Of course there is also pressure of other sorts growing on Milos. He happens to have no sexual experience, yet as he starts his new job it seems that wherever he turns he is confronted by sexuality. Much of the film centers around Milo, and his difficulties with woman, but it is done in a restrained and subtle (relatively, depending on how you look at it) way.

This story is set during World War II, so Czechoslovakia is currently occupied by German forces. Much of the subtext arises from this area of the film. The Germans are obviously simply symbols for the Soviet's who were occupying Czechoslovakia at the time. In a nice little twist, this is boldly given away by a poster of a twisted hand reaching down from above with a hammer and sickle near the wrist. This could plausibly be explained simply because the German's and the Soviet's didn't exactly get along as the war progressed.

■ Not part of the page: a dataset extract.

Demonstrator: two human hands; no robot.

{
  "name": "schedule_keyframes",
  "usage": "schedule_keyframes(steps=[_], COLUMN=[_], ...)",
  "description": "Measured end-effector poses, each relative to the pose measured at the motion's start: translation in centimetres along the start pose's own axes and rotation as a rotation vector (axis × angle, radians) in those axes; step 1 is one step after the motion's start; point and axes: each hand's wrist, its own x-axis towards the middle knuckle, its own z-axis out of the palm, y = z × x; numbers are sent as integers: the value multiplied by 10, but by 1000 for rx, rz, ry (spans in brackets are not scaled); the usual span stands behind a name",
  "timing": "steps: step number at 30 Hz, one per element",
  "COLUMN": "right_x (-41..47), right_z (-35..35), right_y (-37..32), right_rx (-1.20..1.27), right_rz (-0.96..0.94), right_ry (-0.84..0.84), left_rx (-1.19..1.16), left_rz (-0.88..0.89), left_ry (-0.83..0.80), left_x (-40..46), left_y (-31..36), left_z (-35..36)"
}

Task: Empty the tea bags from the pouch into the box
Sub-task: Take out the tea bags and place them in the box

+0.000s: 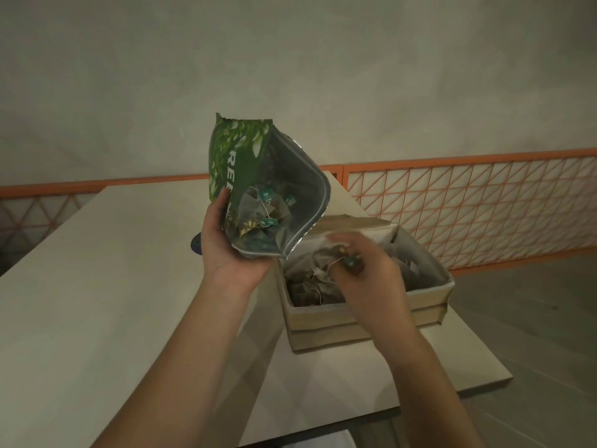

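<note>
My left hand grips a green foil pouch by its lower edge, tilted so its open mouth faces me. Several tea bags with teal tags lie inside its silver lining. To the right stands an open cardboard box on the table, with several tea bags piled inside. My right hand hovers over the box, blurred, fingers closed on tea bags with a teal tag at the fingertips.
The pale table stretches left and ahead; its right edge runs just past the box. An orange mesh railing stands behind. A dark round object peeks out behind my left hand.
</note>
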Motion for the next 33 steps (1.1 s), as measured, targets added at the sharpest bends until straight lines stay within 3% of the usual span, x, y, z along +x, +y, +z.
schedule_keyframes(steps=[6, 13, 18, 21, 23, 29, 33], right_x=[2, -1, -5, -5, -3, 5, 18], right_z=[3, 8, 3, 3, 3, 7, 30], right_y=[2, 2, -3, -6, -11, -44, -56], right_rx=[-311, -246, -279, -339, -321, -53, -313], right_rz=[-132, -158, -89, -89, -114, -333, -501], right_ry=[-194, -143, -372, -423, -359, 68, 163], left_rx=[21, 15, 18, 20, 11, 33, 62], left_rz=[3, -15, -26, -27, -31, -23, -21], left_ry=[9, 16, -1, -6, -9, 20, 26], left_x=[-2, -6, -5, -5, -5, -6, -11], left_y=[2, -1, 0, 1, 1, 1, -3], left_z=[-1, 2, -2, -4, -3, -2, 1])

Following along these lines would lead me to believe that Milo's impotence has as much to do with the occupation of the Germans/Soviets than any personal nervousness. It is not until Milo faces the SS that things begin to come together for him on the sexual front. In fact, the character most succesful with women is the character deeply involved with the partisans who are fighting against the occupation.

Its a hilarious film, so if you're looking for a classic comedy I'd give it a shot, but there is also a lot there, so if you're willing its one of those films that would be fun to delve into.


Vampire said...

Milos' problem was premature ejaculation, which could suggest an opinion that Czechoslovakia was going off too early in trying to prove itself a grown up state before it had thrown off its oppressors. That's just off the top of my head though, I'd have to see it again for anything substantive.

Grinth said...

Actually I think that was part of the joke...that he didn't actually have premature ejaculation. And how could we know really since he had never been with a woman.

Vampire said...

Good point. Although, that night with Masa could count. I figured he was just that premature.